The intersection between genetic and pharmacological based approaches for brain conditions is a particularly important area. As reported by Liu et al. (2014) in this issue, the use of induced pluripotent stem cell (iPSC) technology allows one to tailor specific cell replacement approaches using an individual's own somatic cells. In addition to potentially replacing loss neurons in cases of neurodegeneration, the iPSC approach might be useful in the remediation of aberrant structural changes through the enhanced long-term expression of BDNF or other trophic factors.
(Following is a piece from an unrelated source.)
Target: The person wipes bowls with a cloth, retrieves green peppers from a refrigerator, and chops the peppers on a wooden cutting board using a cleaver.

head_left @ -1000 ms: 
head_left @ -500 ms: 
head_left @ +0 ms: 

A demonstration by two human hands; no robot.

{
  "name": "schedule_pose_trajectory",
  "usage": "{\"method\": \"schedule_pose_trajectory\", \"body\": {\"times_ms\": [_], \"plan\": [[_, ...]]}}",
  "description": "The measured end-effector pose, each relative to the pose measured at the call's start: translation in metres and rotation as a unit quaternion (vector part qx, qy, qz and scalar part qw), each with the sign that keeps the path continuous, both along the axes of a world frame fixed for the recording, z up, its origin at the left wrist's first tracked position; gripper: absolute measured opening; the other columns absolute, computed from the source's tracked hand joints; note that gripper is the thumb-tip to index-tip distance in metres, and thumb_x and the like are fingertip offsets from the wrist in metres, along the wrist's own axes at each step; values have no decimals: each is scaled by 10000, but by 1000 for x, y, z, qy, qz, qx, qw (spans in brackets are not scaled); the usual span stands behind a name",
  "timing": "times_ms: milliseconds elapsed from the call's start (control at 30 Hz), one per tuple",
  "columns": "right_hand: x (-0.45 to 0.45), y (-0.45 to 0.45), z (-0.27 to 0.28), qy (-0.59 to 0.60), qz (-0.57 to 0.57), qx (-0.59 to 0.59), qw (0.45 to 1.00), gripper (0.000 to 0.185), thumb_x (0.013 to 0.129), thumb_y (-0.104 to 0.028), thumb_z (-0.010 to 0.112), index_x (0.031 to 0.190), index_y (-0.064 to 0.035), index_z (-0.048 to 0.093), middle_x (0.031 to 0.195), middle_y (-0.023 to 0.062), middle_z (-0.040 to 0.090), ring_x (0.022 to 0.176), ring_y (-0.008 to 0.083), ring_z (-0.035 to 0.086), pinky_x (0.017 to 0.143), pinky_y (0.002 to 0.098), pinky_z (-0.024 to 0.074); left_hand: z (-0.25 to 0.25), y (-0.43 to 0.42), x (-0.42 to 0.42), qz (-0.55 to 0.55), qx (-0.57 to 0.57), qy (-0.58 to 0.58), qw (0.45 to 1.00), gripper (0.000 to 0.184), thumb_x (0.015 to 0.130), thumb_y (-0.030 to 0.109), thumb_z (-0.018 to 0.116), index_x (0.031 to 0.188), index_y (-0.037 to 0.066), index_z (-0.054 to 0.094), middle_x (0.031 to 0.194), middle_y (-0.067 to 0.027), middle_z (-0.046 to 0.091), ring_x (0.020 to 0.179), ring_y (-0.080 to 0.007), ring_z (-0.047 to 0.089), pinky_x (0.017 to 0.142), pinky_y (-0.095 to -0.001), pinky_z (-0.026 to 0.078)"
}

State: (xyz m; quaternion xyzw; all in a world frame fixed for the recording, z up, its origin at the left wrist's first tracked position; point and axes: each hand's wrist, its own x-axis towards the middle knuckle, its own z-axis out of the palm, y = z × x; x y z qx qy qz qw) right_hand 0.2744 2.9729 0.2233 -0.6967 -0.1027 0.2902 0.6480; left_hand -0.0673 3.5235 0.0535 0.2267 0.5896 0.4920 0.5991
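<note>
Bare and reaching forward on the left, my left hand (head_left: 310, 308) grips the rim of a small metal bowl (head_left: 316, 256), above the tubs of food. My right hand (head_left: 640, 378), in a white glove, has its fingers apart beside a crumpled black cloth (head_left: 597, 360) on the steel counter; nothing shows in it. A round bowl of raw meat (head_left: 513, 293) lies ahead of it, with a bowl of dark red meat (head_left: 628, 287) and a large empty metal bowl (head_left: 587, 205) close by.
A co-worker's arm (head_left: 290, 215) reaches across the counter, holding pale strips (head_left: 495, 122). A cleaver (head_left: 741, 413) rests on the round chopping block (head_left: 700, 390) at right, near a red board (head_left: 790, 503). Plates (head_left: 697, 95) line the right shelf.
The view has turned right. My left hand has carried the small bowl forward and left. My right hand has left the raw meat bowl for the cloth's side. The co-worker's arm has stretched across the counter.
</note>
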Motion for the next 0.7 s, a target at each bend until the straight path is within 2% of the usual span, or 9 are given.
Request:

Indeed, central infusion of iPSC-derived neural cells that co-expressed BDNF increased subventricular zone neurogenesis and blunted the corticoid response to a stressor (Liu et al., 2014).

Finally, Rivest and colleagues have been at the forefront of examining neuroimmune interactions and brain plasticity and in this issue they provide captivating evidence to suggest that defects in monocyte subsets contribute to cognitive dysfunction in AD. Importantly, they show that administration of the trophic cytokine, macrophage-colony stimulating factor, reversed the cognitive decline and hematopoietic deficits observed in a transgenic model of AD (Naert and Rivest, 2012).

Ultimately, it is important to consider both the protective and destructive aspects of the inflammatory immune system and how the microenvironment in which these molecules act is critical. Indeed, beneficial vs. deleterious effects can even vary over time with any particular illness. As pointed out by Patterson and Holahan, this might explain the lack of positive clinical effects for general use of broad-spectrum anti-inflammatory drugs (e.g., NSAIDs) in the treatment of brain pathologies. In effect, the path forward should involve drugs aimed at targeting specific inflammatory factors (e.g., TNF-α, IL-1β, IFN-γ) identified by several laboratories, including those of Anisman et al., depending upon the particular condition and stage of disease. That said, boosting protective aspects of immunity, as reported by papers by each of Rivest et al., as well as Hayley, suggest that interventions that elevate endogenous trophic cytokines could have immense clinical benefits.